* [Brief] The lines below starting at the line containing "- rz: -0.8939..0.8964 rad" and ending at the line containing "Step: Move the" are to be repeated exactly, with both ends kept and nothing else added.

* [Task inputs]
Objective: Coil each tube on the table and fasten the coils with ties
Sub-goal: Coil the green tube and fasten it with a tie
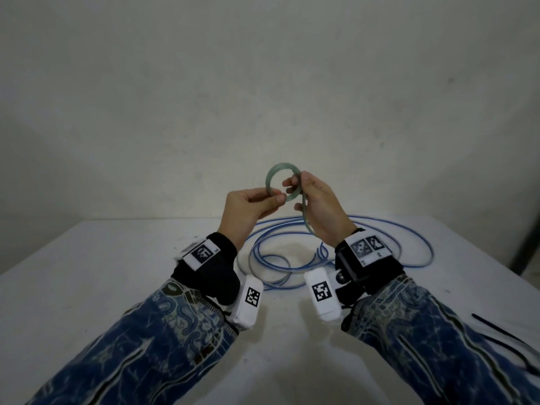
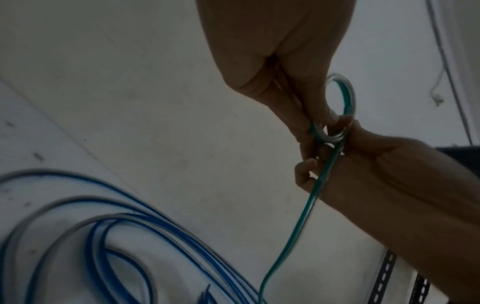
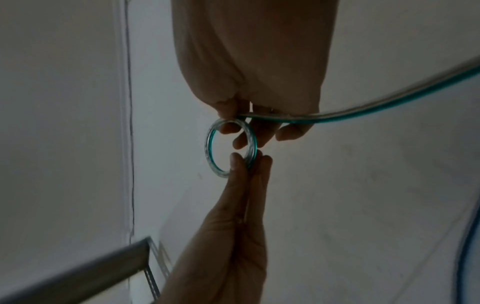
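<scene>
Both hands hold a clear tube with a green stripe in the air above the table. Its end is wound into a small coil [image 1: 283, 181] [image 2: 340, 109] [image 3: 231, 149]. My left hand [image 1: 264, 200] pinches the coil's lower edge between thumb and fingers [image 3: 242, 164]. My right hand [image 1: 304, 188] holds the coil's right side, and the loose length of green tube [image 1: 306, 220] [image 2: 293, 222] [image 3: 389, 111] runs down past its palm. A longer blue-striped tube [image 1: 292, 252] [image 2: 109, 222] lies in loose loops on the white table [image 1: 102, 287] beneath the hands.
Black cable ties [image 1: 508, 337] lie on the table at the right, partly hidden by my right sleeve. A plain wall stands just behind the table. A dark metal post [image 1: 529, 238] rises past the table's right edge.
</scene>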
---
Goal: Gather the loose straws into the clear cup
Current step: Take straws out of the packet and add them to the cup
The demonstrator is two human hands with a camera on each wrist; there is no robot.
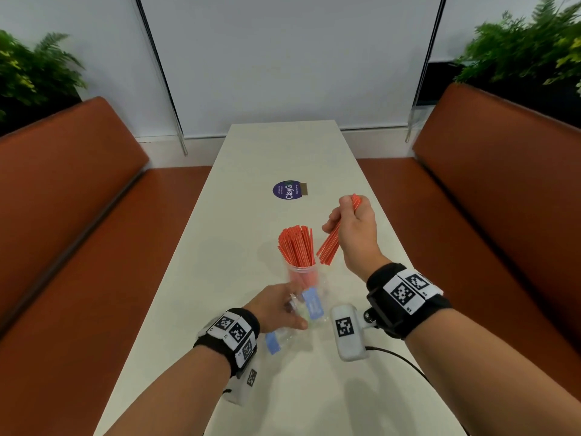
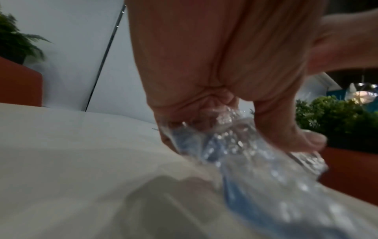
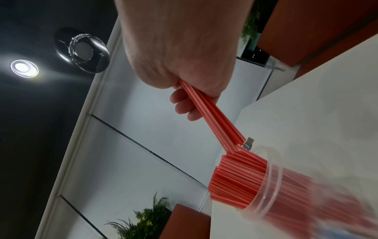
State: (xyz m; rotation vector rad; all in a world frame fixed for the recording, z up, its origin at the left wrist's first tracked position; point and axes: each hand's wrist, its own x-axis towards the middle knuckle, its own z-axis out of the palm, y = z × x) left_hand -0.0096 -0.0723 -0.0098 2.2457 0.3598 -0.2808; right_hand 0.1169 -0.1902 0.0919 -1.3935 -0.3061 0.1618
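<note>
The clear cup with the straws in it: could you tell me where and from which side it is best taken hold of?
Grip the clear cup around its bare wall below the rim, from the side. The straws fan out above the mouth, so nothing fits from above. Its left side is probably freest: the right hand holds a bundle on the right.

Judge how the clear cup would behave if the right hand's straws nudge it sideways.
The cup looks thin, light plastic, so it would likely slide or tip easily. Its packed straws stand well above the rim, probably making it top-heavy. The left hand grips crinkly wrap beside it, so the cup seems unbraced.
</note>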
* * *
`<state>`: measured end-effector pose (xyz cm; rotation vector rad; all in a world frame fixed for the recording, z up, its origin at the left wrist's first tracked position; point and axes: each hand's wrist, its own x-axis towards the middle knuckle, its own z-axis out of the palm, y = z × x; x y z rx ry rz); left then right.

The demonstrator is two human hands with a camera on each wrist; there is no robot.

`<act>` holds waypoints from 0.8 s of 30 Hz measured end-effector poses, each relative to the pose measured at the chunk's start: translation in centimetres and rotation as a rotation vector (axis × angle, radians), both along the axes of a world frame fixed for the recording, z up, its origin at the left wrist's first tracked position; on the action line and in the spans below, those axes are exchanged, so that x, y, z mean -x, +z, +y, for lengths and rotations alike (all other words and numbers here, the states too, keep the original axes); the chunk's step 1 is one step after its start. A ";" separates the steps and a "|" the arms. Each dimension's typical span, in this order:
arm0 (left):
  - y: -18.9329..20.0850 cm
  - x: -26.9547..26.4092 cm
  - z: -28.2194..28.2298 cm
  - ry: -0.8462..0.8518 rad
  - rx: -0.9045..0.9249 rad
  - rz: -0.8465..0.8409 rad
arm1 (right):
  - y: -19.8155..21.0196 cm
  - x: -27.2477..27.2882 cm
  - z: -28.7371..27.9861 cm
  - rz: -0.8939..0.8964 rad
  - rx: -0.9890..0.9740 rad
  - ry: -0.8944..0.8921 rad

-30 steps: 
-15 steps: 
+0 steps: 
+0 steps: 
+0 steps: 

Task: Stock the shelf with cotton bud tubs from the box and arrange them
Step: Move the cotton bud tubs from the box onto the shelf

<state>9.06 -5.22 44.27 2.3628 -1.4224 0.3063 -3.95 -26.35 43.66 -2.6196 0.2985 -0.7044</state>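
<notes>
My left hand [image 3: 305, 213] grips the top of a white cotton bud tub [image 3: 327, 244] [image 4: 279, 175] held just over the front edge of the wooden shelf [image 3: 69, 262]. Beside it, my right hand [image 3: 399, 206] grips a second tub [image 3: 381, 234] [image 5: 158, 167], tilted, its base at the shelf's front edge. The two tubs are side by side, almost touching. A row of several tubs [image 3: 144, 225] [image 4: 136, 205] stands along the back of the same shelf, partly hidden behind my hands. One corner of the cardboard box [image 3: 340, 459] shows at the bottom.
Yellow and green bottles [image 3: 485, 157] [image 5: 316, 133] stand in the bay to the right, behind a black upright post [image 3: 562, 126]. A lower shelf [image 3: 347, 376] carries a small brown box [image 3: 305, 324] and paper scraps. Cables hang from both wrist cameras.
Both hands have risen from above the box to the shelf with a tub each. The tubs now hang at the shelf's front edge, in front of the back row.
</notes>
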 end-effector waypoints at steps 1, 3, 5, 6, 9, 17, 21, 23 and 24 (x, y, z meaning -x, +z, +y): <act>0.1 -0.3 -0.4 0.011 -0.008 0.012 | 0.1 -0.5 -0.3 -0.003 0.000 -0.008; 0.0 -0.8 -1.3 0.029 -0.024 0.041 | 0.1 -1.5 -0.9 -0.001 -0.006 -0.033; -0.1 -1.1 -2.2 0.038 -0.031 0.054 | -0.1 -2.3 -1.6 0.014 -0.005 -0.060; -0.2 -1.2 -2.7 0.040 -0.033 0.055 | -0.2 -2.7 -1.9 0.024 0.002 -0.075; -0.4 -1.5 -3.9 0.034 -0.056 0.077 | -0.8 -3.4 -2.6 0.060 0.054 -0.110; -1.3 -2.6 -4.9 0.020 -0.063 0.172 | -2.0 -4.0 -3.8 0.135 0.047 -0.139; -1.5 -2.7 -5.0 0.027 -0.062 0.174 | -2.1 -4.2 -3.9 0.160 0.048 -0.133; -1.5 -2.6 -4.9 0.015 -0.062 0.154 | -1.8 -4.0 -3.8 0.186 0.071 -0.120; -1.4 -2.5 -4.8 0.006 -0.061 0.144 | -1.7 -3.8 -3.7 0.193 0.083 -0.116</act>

* [Response to this task]
  - rz: -0.8939..0.8964 rad
  - rx: -0.9890..0.9740 rad
  - ry: -0.8944..0.8921 rad

-30 steps: 
-15 steps: 
+0 steps: 
+0 steps: 
+0 steps: 

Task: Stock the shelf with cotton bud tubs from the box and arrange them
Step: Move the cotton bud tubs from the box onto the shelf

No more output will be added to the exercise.